Dear sons, I'm very old and exhausted, so I want to bequeath my collection of coins to you, if you prove me that you are smart enough.

You must know that I have a number $G$ of valuable gold coins and a number $S$ of precious silver coins, and I'm the only one in this world who knows $G$ and $S$. Also, $G$ and $S$ are two numbers between $2$ and $20$ (meaning that $2\leq G, S \leq 20$).

I'm going to tell you, Timothy, the sum of my gold and silver coins ($G+S$), and to you, Joseph, the product of them ($G\cdot S$). You have 24 hours from now to discover the number of your brother.
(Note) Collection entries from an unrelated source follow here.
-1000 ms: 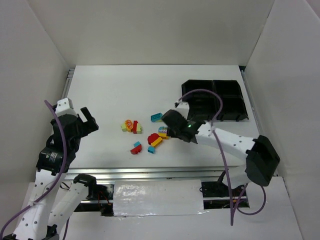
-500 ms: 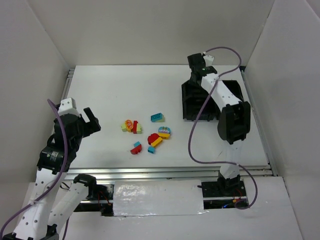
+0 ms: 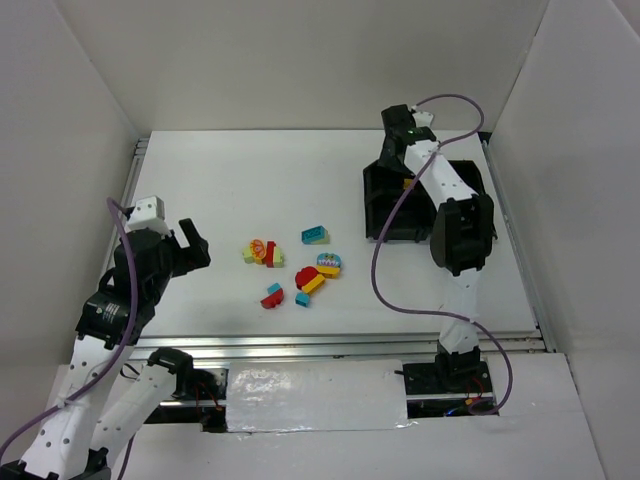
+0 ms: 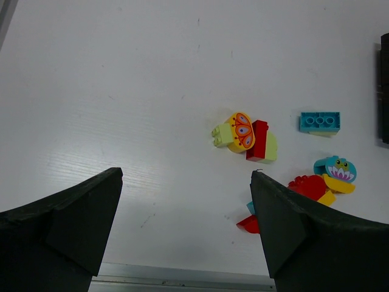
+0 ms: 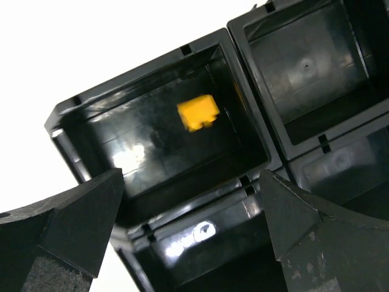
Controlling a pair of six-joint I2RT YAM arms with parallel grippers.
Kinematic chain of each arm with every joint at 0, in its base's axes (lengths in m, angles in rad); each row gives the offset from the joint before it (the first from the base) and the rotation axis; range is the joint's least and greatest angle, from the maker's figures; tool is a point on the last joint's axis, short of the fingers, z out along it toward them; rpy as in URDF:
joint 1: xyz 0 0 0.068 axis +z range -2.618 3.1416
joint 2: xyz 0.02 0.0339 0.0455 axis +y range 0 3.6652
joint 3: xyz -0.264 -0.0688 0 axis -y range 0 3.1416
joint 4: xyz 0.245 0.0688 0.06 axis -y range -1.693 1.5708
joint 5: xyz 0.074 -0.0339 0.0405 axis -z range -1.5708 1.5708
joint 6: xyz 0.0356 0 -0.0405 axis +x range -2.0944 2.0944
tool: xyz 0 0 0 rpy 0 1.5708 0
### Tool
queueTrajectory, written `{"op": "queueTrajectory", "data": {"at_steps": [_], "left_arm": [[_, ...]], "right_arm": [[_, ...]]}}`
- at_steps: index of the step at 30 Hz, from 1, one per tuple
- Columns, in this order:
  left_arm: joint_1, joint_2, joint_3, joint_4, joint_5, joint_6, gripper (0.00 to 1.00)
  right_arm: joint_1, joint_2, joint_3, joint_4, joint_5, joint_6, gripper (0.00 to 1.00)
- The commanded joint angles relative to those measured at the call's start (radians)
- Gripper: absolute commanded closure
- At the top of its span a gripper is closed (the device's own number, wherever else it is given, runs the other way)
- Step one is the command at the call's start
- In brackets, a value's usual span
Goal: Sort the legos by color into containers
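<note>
Left tool (image 4: 185, 176) and right tool (image 5: 189, 176) both gape empty. The teal brick (image 4: 319, 122) looks light, rigid, slick; pinch its long sides.

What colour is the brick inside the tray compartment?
The brick is orange-yellow; clearest in right wrist view.

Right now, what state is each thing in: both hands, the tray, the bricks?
left hand, open, empty, above the table.
right hand, open, empty, over the tray.
tray, upright, one brick visible inside.
orange brick, lying free in a tray compartment.
loose bricks, unsorted on the table, none held.
</note>
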Motion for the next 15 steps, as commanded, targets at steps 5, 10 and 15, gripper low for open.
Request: {"op": "queueTrajectory", "data": {"at_steps": [5,10,15], "left_arm": [[-0.005,0.002,0.000,0.051,0.033,0.027,0.01],[-0.005,0.010,0.000,0.051,0.031,0.027,0.00],[-0.005,0.040,0.002,0.053,0.054,0.033,0.01]], "right_arm": [[0.144,-0.285,-0.163,0.040,-0.092,-0.056,0.00],[0.372,-0.446,-0.477,0.091,-0.028,0.082,0.00],[0.576,-0.488,-0.668,0.186,-0.038,0.234,0.00]]}}
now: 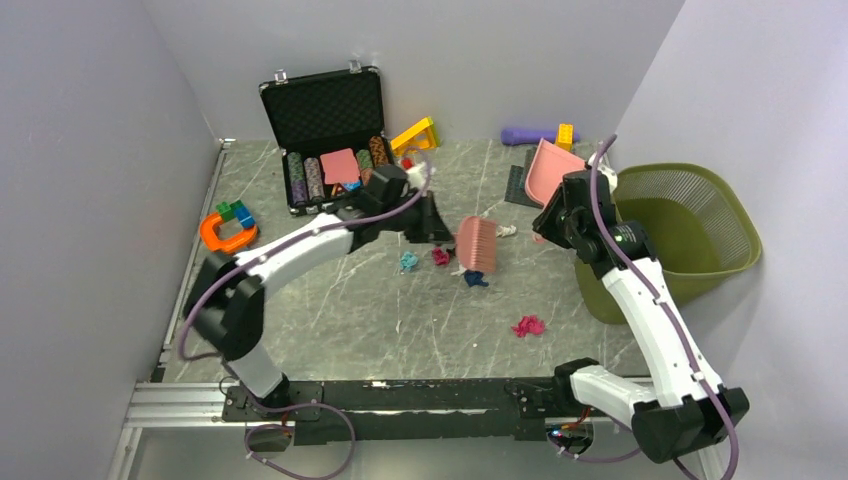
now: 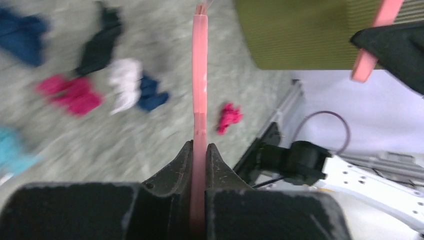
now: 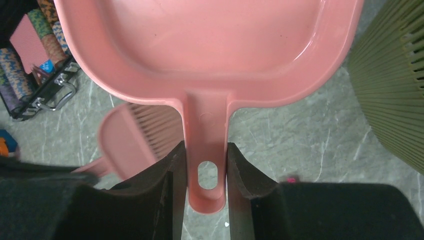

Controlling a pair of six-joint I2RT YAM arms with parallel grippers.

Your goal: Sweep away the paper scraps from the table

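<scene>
Pink brush (image 1: 477, 243): clamped in L gripper (image 2: 200, 152). Paper scraps (image 1: 441, 256): on table (image 1: 340, 310), centre, just left & near of brush; one stray nearer, right. Dustpan (image 3: 210, 60): handle pinched in R gripper (image 3: 206, 165), far right by bin (image 1: 690, 230). L arm closer to scraps.

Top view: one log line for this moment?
left end effector: shut on brush | right end effector: shut on dustpan | paper scraps: on table
</scene>
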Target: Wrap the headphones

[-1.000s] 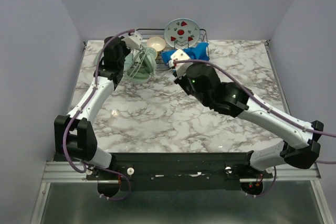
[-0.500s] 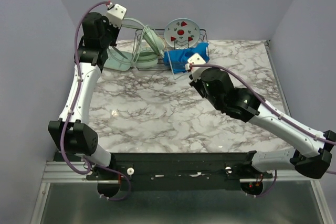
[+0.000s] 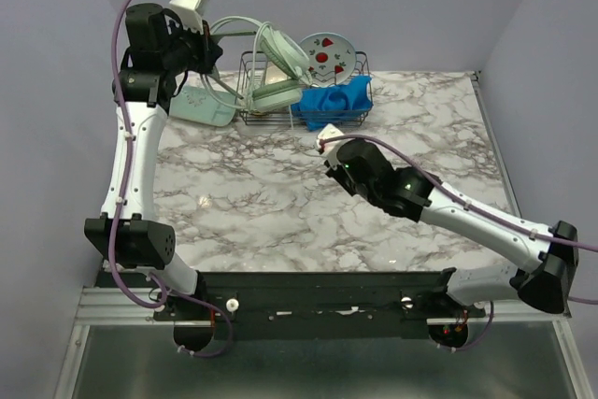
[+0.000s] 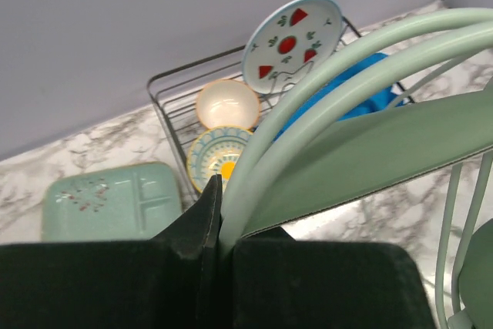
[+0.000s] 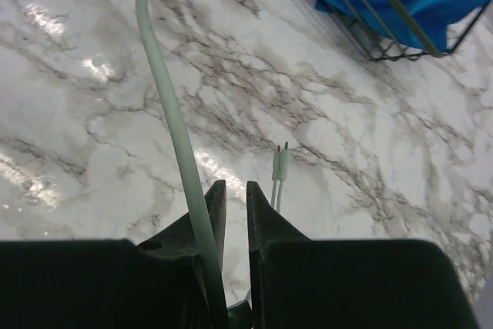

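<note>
The pale mint-green headphones [image 3: 278, 92] hang in the air in front of the dish rack. My left gripper [image 3: 207, 44] is raised high at the back left and is shut on their arched headband [image 4: 323, 75], which runs out from between the fingers [image 4: 202, 213]. A green ear cup [image 4: 370, 152] fills the right of the left wrist view. My right gripper [image 3: 327, 149] is low over the middle of the table. Its jaws [image 5: 232, 190] stand almost together on the thin pale cable [image 5: 166, 90]. The cable's plug end [image 5: 280, 166] hangs just beyond the fingertips.
A wire dish rack [image 3: 360, 70] stands at the back with a strawberry plate [image 3: 327, 55], two bowls [image 4: 227, 103] and a blue cloth [image 3: 334, 102]. A flat mint-green tray [image 3: 201, 105] lies left of it. Walls close the left, back and right.
My left arm has lifted the headphones off the table, up and to the back left. My right gripper has drawn back from the rack towards the middle of the table.
</note>
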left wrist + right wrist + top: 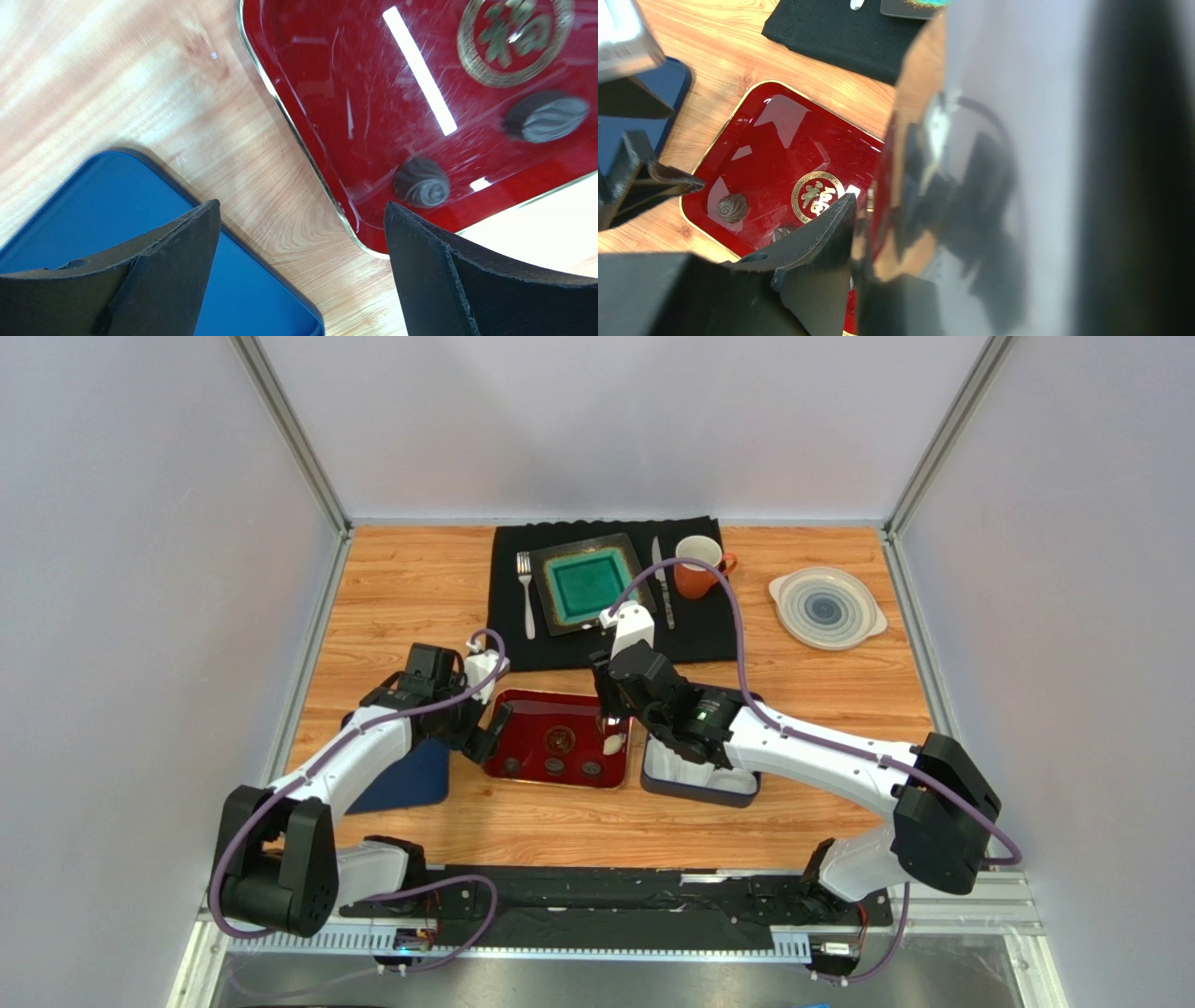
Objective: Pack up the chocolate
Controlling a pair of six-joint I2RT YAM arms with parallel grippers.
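Left wrist view: my left fingers [198, 234] hang released, spread wide over the desk [105, 70], between a flat blue piece [105, 210] and the near corner of the red tray [351, 84]. Two dark rounds of chocolate [421, 180] lie in that tray, one close by a fingertip. On the right wrist view, one of the right fingers [833, 227] rests against a shiny metal box [1018, 175]; I cannot tell whether they clamp it.

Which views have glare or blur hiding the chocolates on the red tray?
Left wrist: sharp; a white light streak glares across the glossy red lacquer tray, yet the dark brown swirled chocolate and dark oval chocolate read clearly. Right wrist: a close, out-of-focus shiny grey surface fills the right half; the tray's left part is clear. Top external: evenly lit, chocolates only small specks.
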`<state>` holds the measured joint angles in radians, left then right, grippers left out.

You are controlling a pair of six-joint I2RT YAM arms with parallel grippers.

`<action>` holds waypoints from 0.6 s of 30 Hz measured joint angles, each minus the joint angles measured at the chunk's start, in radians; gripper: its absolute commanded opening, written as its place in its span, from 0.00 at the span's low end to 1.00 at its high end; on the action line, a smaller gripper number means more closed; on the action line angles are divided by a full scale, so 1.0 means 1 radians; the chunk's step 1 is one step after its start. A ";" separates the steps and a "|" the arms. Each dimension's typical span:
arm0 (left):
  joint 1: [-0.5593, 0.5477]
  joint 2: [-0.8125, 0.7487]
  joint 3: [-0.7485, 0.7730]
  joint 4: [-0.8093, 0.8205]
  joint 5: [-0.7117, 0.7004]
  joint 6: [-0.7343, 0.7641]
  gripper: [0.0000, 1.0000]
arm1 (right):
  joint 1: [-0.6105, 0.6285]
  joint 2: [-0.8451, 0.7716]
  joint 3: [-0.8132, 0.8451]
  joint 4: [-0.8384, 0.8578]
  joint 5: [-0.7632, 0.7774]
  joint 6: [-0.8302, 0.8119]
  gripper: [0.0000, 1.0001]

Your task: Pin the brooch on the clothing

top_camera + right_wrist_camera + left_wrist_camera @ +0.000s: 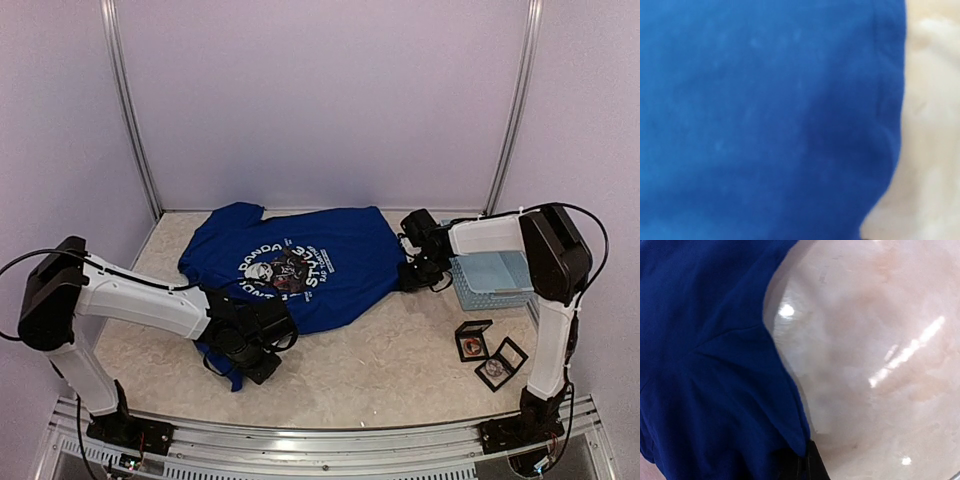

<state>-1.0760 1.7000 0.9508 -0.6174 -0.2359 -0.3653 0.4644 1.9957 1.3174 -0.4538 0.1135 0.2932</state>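
The top view is bright and evenly lit from above, with a faint lilac cast on the walls [320,100] and only soft, short shadows on the table [400,360]. The upright rails [125,110] lean outward toward the upper corners. In the left wrist view, white glare streaks the table at centre right, with 2 small hot spots, all in soft focus. The right wrist view is wholly blurred: the T-shirt [765,120] is flat blue, its seam at right smeared.
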 measured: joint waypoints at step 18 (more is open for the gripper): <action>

If you both find the answer, I'll give my collection to both.

So, Jeremiah tells them the numbers, as he said. Of course, the two brothers are greedy, and each one doesn't want to share his information with his brother.

After six hours of reflecting...

TIMOTHY: Joseph, I don't think that you can determine my sum!

JOSEPH: Haha! You're a fool! Now I know your sum! The heritage is all mine!!!

TIMOTHY: I'm sorry for you, but if I'm a fool, then you are unwise! Now I know your product, and we'll have to share the legacy!


QUESTION: Can you determine the two numbers $G$ and $S$? Also, is the solution unique?

Note that your answer must be complete and detailed to be accepted!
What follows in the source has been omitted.